PROBLEM STATEMENT = Your answer should hold each line of the material that contains the word "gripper".

SOURCE MATERIAL =
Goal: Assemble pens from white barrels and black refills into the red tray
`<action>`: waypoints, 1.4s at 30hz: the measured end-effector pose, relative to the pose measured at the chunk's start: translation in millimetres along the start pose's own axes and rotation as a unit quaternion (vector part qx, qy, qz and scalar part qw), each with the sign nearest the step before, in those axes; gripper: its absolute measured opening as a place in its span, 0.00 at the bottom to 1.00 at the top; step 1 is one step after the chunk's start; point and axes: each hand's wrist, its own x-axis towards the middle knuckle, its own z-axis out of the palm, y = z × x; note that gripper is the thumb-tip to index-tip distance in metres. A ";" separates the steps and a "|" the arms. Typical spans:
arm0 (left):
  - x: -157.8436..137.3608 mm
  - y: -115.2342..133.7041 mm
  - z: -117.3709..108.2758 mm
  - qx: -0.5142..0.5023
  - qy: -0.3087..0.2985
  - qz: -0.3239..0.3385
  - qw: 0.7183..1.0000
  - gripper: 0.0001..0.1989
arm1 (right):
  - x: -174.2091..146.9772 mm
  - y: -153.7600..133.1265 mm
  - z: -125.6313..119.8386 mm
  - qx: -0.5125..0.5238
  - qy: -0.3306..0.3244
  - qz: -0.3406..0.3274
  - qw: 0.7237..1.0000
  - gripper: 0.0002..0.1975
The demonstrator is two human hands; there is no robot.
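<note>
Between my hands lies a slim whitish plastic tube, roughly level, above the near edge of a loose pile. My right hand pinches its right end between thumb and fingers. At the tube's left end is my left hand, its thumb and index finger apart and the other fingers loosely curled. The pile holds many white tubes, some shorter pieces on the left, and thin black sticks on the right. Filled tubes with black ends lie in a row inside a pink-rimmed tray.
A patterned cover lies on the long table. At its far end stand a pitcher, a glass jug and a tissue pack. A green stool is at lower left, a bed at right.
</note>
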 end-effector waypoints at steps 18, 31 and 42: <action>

EXERCISE ANSWER =
`<action>`: waypoints, 1.4s at 30hz: the measured end-effector pose, relative to the pose measured at the chunk's start: translation in millimetres along the start pose's own axes and rotation as a unit quaternion (vector part qx, qy, qz and scalar part qw), each with the sign nearest the step before, in those axes; gripper: its absolute measured opening as a place in its span, 0.00 at the bottom to 1.00 at the top; step 1 is one step after the chunk's start; point and axes: each hand's wrist, its own x-axis towards the middle knuckle, its own z-axis out of the palm, y = z × x; note that gripper is the thumb-tip to index-tip distance in metres. A ";" separates the steps and a "|" the arms. Typical spans:
  - gripper: 0.0001..0.1989
  - gripper: 0.0002..0.1975

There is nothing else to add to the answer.